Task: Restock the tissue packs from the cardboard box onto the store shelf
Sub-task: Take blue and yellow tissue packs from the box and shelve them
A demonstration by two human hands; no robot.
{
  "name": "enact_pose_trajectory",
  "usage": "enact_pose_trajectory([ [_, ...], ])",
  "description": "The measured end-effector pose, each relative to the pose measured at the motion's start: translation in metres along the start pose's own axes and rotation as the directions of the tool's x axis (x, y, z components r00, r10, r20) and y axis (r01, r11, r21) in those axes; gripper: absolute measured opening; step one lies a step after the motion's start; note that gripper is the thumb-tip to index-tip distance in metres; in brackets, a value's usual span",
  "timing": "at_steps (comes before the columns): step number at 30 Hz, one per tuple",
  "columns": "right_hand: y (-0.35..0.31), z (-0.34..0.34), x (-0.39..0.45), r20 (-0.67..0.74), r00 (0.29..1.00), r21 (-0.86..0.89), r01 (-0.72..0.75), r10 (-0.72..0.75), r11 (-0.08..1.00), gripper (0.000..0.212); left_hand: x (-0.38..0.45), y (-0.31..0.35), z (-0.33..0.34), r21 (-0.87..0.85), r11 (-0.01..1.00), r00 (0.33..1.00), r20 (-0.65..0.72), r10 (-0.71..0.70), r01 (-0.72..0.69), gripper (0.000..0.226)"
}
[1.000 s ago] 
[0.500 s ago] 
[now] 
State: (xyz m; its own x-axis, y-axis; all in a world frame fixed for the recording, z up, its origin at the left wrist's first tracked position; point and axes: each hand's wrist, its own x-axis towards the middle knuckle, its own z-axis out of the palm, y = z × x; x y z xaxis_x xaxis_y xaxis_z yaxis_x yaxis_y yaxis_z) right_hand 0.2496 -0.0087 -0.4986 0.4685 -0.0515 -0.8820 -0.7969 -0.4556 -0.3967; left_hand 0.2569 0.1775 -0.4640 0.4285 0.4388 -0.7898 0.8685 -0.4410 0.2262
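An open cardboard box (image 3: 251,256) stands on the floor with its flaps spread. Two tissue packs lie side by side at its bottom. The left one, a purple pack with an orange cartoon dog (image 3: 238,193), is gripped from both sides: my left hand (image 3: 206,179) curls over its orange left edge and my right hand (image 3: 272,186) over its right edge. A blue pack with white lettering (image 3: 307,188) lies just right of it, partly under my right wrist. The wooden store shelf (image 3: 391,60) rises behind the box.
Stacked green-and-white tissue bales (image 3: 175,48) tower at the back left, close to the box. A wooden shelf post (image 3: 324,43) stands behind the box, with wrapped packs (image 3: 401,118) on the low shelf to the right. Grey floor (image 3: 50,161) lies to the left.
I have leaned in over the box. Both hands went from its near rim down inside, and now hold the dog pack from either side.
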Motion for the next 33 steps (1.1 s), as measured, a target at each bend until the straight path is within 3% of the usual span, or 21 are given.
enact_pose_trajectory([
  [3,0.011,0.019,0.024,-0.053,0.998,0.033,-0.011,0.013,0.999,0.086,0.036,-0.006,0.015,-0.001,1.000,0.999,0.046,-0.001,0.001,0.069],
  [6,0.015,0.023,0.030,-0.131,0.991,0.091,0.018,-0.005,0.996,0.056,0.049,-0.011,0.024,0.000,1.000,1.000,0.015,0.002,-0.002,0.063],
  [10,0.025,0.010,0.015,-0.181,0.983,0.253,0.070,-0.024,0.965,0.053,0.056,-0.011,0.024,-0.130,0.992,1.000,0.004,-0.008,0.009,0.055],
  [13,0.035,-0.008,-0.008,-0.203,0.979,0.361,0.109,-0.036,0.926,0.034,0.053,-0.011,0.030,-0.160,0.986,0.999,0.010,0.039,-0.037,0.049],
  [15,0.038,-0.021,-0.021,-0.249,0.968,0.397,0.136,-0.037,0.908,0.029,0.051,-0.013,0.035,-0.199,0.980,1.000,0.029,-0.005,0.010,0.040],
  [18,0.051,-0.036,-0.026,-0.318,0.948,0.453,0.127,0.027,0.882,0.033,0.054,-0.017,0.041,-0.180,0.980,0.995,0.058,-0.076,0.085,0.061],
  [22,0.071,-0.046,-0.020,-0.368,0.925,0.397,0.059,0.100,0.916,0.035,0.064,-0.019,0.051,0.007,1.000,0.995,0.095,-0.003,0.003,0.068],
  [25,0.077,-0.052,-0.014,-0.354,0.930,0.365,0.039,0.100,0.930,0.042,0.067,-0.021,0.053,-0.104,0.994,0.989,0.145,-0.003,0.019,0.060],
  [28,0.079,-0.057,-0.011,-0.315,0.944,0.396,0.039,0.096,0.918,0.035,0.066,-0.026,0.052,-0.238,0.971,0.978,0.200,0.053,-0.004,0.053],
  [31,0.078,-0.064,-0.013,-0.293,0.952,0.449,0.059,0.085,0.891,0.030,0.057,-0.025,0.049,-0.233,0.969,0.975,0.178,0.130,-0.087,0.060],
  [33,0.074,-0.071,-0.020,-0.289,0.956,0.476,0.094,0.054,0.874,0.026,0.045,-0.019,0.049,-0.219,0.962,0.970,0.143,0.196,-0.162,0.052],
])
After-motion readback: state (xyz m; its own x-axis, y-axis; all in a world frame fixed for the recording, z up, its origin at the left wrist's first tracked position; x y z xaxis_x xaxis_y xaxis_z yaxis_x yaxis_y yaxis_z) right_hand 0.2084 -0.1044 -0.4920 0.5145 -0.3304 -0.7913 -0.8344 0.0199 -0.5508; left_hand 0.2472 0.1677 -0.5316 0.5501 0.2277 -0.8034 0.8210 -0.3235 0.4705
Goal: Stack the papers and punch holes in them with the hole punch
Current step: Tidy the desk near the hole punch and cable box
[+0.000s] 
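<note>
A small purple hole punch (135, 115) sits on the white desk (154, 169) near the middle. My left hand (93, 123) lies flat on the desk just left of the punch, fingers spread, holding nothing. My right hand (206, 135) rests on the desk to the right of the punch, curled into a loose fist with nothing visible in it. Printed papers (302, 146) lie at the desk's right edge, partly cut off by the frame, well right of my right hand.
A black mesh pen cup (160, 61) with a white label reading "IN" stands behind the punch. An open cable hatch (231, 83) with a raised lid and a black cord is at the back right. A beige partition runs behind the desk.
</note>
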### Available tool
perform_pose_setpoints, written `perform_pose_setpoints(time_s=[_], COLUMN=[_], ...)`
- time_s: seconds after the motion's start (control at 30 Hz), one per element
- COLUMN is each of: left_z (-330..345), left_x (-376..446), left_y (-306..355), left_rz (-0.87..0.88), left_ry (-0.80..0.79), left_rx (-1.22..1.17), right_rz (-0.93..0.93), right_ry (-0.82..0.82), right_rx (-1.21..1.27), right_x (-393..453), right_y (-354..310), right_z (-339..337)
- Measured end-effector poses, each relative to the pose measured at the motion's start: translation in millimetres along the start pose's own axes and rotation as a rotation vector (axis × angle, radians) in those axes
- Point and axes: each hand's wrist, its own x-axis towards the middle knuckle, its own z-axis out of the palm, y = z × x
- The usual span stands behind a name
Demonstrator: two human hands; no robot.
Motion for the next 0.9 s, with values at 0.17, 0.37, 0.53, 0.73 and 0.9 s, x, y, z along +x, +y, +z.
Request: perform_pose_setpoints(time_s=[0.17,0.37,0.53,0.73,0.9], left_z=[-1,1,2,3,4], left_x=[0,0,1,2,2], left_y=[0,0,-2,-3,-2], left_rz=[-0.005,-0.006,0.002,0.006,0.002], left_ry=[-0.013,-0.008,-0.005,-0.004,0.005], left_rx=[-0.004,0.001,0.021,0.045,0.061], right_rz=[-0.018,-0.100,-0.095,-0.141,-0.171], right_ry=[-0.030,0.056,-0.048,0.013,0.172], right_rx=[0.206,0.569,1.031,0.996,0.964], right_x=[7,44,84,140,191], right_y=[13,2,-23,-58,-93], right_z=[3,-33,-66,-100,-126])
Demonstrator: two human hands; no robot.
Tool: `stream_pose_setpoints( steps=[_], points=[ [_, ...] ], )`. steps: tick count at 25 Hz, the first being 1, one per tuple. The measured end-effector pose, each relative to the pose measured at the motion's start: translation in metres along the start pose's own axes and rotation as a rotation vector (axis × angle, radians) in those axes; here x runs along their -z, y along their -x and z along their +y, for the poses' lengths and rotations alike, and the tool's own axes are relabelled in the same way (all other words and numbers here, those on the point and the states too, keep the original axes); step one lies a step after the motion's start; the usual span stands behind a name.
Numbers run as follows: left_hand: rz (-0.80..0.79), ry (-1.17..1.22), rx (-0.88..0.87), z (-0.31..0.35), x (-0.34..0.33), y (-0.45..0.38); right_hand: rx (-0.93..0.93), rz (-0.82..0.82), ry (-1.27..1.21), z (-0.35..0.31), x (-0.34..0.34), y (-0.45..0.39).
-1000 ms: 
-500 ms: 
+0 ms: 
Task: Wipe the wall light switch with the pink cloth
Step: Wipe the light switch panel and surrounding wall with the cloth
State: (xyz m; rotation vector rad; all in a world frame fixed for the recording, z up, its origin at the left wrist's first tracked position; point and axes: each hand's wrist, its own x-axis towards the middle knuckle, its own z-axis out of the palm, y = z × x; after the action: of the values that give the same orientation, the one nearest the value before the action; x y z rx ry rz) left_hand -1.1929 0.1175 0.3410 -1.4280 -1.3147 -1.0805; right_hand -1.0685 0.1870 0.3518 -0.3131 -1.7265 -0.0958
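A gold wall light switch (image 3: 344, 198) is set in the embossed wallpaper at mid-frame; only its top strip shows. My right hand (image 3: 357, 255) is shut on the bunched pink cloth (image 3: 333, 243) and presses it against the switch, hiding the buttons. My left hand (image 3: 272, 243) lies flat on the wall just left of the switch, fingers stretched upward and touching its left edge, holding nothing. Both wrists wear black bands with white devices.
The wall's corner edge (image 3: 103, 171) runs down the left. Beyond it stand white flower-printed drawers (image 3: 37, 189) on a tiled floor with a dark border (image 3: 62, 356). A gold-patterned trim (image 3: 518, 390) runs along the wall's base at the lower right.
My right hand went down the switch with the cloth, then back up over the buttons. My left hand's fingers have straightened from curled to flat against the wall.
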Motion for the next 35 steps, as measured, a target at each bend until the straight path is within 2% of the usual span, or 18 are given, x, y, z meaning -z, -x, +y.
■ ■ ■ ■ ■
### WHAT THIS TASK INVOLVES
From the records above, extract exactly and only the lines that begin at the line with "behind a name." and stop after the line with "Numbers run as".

### RESPONSE TO THIS EXERCISE
Tool: `stream_pose_setpoints( steps=[_], points=[ [_, ...] ], )`. steps: tick count at 25 Hz, the first being 1, one per tuple. The measured end-effector pose, each relative to the pose measured at the motion's start: translation in metres along the start pose's own axes and rotation as a rotation vector (axis × angle, radians) in those axes; here x runs along their -z, y along their -x and z along their +y, for the poses' lengths and rotations alike, and the tool's own axes are relabelled in the same way (all other words and numbers here, those on the point and the states too, keep the original axes); step one lies a step after the motion's start; the usual span stands behind a name.
Numbers run as follows: left_hand: rz (-0.80..0.79), ry (-1.17..1.22), rx (-0.88..0.87), z (-0.31..0.35), x (-0.34..0.33), y (-0.45..0.38); right_hand: rx (-0.93..0.93), rz (-0.82..0.82), ry (-1.27..1.21), z (-0.35..0.31), x (-0.34..0.34), y (-0.45..0.39).

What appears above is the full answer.